■ What is being asked:
Omit the pictures and return exactly the stretch of the material below from the line with "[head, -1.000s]" through the line with "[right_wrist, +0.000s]".

■ Given data:
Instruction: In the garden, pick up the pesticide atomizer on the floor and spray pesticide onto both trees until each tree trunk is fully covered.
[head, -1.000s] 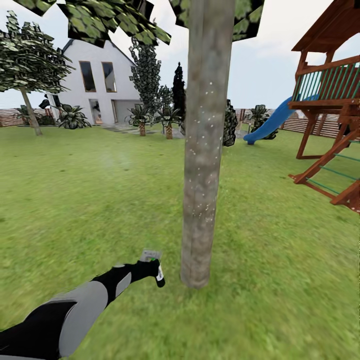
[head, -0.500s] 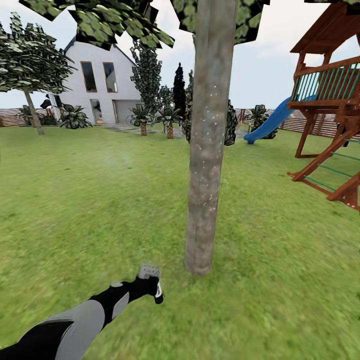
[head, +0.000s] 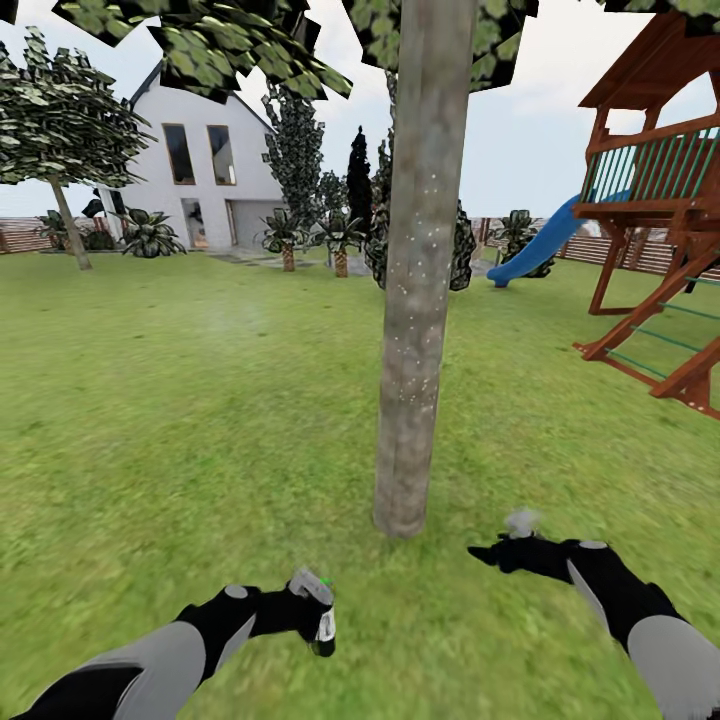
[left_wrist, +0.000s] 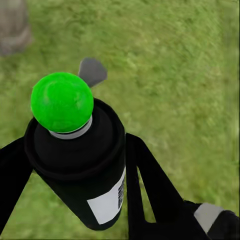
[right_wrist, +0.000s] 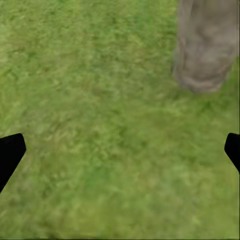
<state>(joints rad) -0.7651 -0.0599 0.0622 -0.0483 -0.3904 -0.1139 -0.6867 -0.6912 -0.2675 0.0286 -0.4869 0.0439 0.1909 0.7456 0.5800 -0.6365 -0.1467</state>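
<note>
The near tree trunk (head: 412, 300) rises mottled grey-brown at mid-picture, dotted with white specks of pesticide on its upper half. My left gripper (head: 316, 618) hangs low over the lawn, left of the trunk's foot, shut on the pesticide atomizer (head: 321, 612). In the left wrist view the atomizer (left_wrist: 87, 170) is a black bottle with a white label and a green ball on its end, held between two black fingers (left_wrist: 150, 185). My right gripper (head: 487, 553) stands open just right of the trunk's foot (right_wrist: 205, 55). The second tree (head: 68, 235) is far off at the left.
A wooden playset (head: 665, 230) with a blue slide (head: 540, 245) stands at the right. Behind the lawn are a white house (head: 205, 165), short palms (head: 338, 240), dark cypresses (head: 357, 180) and a slatted fence (head: 25, 235). Grass spreads all round the trunk.
The whole view has shifted and the trunk's foot now lies a little farther off. My left arm with the atomizer has dropped lower. The right arm has come into view.
</note>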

■ Task answer:
[head, -1.000s] 
[head, -0.500s] 
[head, +0.000s] 
[left_wrist, +0.000s] 
[right_wrist, +0.000s] 

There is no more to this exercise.